• **Problem statement**:
The expected answer is the set of lines in the data below between the line holding "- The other" and the line holding "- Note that", inclusive, written out exactly.

[Collection entries]

-----

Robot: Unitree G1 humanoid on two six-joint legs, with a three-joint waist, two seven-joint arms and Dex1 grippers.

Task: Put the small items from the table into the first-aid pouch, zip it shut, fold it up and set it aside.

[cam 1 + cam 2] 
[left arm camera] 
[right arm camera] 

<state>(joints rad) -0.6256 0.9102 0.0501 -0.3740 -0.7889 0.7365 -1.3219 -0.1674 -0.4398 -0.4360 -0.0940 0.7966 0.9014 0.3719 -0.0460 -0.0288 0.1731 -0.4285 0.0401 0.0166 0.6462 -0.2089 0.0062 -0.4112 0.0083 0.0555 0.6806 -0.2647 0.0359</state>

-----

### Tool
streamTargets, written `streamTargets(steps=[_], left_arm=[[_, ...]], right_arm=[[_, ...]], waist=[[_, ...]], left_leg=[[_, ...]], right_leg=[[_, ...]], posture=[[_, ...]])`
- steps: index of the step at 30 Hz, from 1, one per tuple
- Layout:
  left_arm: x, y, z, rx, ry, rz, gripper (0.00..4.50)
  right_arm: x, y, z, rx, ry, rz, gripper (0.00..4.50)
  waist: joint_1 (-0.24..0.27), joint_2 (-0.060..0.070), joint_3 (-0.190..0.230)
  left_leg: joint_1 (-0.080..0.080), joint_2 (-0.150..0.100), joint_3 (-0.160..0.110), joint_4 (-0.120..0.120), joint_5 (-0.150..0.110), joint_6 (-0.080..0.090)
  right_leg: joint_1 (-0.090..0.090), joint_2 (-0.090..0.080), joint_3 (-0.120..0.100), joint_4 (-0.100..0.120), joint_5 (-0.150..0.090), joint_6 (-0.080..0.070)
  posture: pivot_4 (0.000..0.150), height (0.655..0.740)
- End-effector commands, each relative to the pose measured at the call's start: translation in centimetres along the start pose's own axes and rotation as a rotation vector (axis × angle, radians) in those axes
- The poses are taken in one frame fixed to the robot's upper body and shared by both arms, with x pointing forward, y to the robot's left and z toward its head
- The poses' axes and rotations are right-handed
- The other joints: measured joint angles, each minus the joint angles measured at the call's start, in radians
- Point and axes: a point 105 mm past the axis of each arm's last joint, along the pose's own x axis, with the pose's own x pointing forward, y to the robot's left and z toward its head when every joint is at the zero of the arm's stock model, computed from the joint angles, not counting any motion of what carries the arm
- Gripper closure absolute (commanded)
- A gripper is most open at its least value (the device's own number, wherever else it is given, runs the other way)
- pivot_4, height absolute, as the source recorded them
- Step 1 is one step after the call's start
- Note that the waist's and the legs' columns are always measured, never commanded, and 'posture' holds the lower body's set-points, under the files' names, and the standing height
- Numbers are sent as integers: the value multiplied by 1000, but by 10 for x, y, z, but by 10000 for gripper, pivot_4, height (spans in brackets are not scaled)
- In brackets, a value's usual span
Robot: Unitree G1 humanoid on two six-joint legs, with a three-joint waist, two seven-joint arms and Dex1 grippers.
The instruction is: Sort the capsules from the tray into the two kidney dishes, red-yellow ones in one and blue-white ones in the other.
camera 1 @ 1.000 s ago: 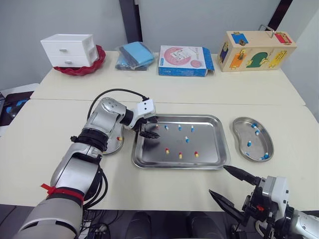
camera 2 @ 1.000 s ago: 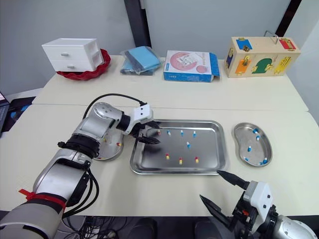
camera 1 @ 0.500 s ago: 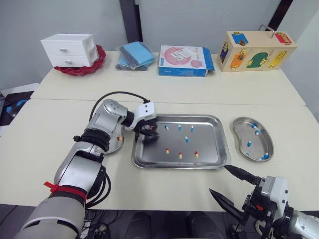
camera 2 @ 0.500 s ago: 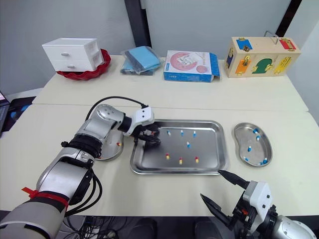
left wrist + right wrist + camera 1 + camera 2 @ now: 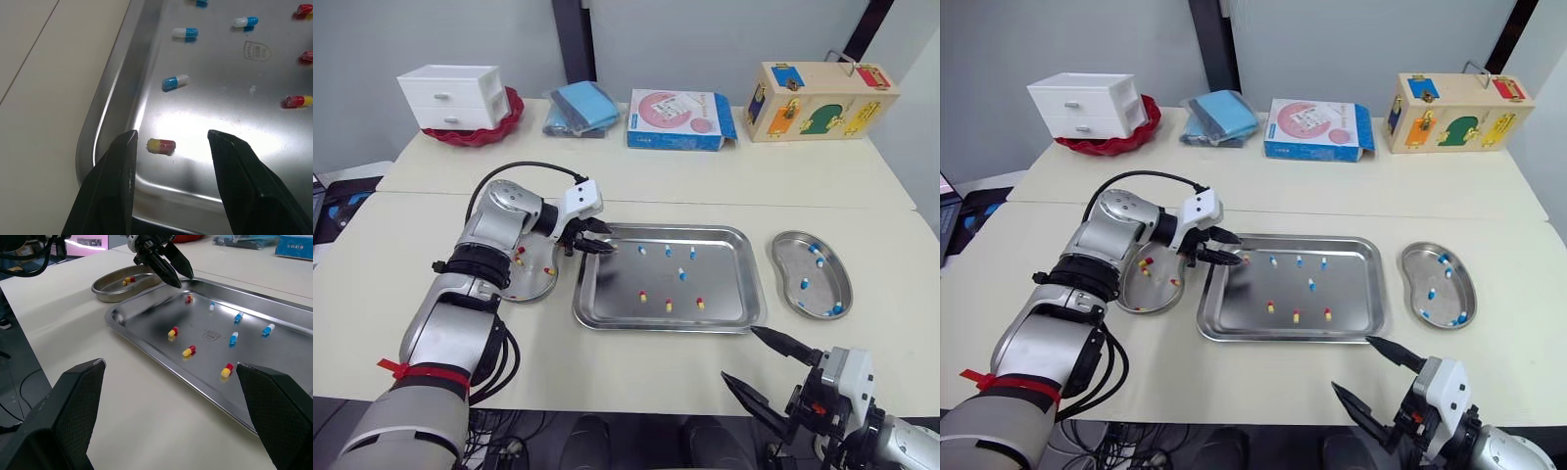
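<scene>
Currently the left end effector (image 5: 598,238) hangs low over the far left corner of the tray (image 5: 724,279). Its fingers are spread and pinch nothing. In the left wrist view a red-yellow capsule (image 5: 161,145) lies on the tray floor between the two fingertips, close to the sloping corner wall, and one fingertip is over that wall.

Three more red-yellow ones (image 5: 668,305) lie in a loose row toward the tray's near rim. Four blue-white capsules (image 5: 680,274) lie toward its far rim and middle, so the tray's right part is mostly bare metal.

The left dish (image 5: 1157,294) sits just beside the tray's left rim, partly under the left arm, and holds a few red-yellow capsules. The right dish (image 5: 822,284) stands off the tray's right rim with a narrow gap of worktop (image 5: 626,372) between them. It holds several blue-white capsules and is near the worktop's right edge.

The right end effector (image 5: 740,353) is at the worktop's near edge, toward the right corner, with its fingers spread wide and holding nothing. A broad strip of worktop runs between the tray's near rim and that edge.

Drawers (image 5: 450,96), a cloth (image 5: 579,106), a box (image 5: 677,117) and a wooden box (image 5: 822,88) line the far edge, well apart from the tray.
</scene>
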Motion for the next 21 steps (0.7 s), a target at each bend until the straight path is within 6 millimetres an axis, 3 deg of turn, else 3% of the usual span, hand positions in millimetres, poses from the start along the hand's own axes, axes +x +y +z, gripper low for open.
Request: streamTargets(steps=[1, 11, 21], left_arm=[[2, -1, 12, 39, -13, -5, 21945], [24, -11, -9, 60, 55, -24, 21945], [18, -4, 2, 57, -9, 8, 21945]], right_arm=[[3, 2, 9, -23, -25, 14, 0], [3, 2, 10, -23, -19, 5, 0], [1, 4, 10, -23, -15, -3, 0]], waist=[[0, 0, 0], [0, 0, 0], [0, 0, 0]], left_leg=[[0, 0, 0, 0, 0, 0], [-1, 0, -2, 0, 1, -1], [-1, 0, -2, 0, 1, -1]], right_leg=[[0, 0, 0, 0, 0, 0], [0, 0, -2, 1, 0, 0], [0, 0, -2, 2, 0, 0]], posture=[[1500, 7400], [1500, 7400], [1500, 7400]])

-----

• **Your response**:
- The other joints: measured joint angles, each minus the joint angles measured at the call's start, in radians
- Point and axes: a point 105 mm past the axis of each arm's last joint, along the pose's own x axis, with the pose's own x pointing forward, y to the robot's left and z toward its head when every joint is at the zero of the arm's stock model, computed from the joint angles, not counting any motion of what carries the arm
- Gripper closure absolute (commanded)
- A gripper is most open at its least value (the device's own number, wherever else it is given, runs the other way)
- pivot_4, height absolute, as the source recorded them
- Step 1 is one step after the call's start
- Note that the waist's and the legs' columns are always measured, never commanded, and 'posture' holds the lower body's set-points, under the files' names, and the standing height

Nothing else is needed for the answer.